Effect of miR-95 mimics on C2C12 cell proliferation and cell cycle.

Figure 2: Effect of miR-95 mimics on C2C12 cell proliferation and cell cycle. (A) Growth curve of C2C12 myoblasts transfected with either the miR-95 mimic or negative control. Data was collected at 24, 48, 72, 96, and 120 hours. Each value represents the average of three measurements. (B) Cells were harvested at 36 hours and cell cycle analysis was performed using flow cytometry to detect the proportion of cells at G1 phase, S phase, and G2 phase (*P<0.05).

Increased expression of miR-95 during C2C12 cell myogenic differentiation

We further examined the expression pattern of miR-95 during C2C12 cell myogenic differentiation. Myogenic differentiation of C2C12 cells was first induced in by replacing 10% fetal bovine serum with 2% equine serum in the cell culture medium. During the differentiation process from 0 to 120 hours, we observed that the expression of miR-95 increased gradually (Figure 3A). At the same time, the expression of two differentiation marker genes, MHC and myogenin, also increased significantly during the differentiation process, indicating that both miR-95 and the two differentiation marker genes follow the same trend during C2C12 cellular differentiation process (Figure 3B).

Changes in expression levels of miR-95 and differentiation marker genes MHC and myogenin in C2C12 cells during in vitro differentiation.

Figure 3: Changes in expression levels of miR-95 and differentiation marker genes MHC and myogenin in C2C12 cells during in vitro differentiation. (A) The expression of miR-95 was detected by TaqMan qPCR at 0, 24, 72 and 96 hours. (B) The protein expression of differentiation marker genes MHC and myogenin was detected by Western blot.

miR-95 positively regulates myogenic differentiation

To examine the function of miR-95 in myoblast differentiation, we designed and synthesized a double-stranded mimic for porcine miR-95 RNA and a single-stranded inhibitor against porcine miR-95, and then transfected C2C12 myoblast cells with each vector, respectively.
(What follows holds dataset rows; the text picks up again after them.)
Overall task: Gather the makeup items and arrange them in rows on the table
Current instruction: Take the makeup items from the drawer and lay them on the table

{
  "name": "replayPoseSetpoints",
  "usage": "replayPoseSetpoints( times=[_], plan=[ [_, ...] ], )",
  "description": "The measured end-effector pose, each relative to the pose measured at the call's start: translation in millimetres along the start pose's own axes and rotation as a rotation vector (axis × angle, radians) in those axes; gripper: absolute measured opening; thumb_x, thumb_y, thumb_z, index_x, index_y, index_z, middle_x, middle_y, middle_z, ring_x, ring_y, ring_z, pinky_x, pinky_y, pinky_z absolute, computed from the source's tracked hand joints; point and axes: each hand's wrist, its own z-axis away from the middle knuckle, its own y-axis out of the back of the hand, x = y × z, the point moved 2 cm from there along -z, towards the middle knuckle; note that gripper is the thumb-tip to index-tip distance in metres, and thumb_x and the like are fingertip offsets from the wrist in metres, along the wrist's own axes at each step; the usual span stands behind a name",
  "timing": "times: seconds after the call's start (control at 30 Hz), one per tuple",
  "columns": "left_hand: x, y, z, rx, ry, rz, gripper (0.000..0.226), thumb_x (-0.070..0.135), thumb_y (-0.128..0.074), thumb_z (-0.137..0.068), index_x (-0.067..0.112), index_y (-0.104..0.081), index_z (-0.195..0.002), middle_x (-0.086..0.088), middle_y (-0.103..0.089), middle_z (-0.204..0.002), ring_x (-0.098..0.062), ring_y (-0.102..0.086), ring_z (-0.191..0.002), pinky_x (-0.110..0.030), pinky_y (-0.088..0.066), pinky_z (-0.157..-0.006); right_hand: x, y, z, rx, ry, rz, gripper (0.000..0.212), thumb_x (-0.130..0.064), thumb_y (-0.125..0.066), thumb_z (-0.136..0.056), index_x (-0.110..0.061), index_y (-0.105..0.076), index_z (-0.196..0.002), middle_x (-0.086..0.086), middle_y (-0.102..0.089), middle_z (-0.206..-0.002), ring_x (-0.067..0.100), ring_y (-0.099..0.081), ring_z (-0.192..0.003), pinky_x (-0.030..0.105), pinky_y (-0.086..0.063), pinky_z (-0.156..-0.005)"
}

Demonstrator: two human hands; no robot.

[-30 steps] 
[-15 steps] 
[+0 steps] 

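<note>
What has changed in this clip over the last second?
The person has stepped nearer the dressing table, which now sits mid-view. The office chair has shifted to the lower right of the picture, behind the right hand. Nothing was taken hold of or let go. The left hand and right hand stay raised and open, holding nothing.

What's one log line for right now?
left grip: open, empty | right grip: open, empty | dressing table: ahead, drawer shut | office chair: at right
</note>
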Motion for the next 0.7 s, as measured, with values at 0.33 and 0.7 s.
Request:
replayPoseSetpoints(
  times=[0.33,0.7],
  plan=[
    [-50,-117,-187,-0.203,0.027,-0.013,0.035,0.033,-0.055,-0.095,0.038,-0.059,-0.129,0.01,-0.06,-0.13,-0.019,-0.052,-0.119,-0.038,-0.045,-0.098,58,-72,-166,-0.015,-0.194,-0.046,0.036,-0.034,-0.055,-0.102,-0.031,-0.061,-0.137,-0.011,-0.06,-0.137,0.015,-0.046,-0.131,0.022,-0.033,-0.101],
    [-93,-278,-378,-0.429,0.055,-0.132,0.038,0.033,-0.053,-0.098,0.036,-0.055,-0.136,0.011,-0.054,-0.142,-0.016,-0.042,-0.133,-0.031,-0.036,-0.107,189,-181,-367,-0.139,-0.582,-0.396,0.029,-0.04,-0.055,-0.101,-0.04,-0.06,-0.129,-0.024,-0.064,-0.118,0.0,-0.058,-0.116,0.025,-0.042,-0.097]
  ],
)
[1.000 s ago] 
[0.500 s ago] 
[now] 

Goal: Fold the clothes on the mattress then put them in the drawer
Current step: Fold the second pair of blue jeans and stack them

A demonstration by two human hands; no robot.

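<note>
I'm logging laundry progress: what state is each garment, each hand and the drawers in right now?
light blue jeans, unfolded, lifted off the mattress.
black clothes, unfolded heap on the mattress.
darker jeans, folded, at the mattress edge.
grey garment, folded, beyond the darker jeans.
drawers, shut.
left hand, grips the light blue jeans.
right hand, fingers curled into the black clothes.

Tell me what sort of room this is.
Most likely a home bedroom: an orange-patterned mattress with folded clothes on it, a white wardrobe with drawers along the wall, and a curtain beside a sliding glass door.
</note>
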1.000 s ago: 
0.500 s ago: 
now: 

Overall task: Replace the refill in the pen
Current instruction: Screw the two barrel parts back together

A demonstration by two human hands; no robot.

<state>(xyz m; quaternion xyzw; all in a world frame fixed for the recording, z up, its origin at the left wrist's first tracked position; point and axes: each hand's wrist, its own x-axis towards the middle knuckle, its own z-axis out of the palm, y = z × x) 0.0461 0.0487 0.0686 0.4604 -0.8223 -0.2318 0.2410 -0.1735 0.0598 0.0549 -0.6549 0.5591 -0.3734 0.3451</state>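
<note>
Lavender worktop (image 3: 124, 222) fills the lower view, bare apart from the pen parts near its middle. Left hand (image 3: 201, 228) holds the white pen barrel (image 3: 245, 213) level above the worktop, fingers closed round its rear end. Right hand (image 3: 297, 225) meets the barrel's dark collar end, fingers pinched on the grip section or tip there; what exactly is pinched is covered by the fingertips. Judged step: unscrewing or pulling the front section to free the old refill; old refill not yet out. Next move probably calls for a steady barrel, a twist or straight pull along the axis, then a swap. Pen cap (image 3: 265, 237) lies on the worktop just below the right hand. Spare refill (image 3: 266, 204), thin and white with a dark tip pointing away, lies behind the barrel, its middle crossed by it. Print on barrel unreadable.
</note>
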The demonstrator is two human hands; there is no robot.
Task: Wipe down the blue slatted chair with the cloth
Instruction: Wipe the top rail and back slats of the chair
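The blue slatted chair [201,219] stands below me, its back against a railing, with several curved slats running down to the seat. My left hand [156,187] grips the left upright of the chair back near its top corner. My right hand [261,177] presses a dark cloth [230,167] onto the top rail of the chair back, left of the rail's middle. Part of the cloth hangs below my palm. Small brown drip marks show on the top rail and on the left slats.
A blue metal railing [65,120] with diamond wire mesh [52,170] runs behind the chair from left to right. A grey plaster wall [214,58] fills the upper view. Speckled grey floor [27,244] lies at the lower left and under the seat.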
As shown in Figure 4A, miR-95 significantly enhanced the expression levels of differentiation marker genes MHC and myogenin. Immunofluorescence assay showed that miR-95 significantly increased the total number of MHC-positive cells (Figure 4B). Immunoblotting revealed that overexpression of miR-95 increased MHC and myogenin expression at protein level (Figure 4C). On the other hand, the expression of myogenic differentiation marker genes MHC and myogenin decreased significantly at both mRNA and protein levels in C2C12 cells transfected with a vector containing the miR-95 inhibitor (Figure 4D). Taken together, these results clearly demonstrated that the expression level of miR-95 is very closely associated with the expression levels of differentiation marker genes and subsequently with myogenic differentiation in C2C12 cells.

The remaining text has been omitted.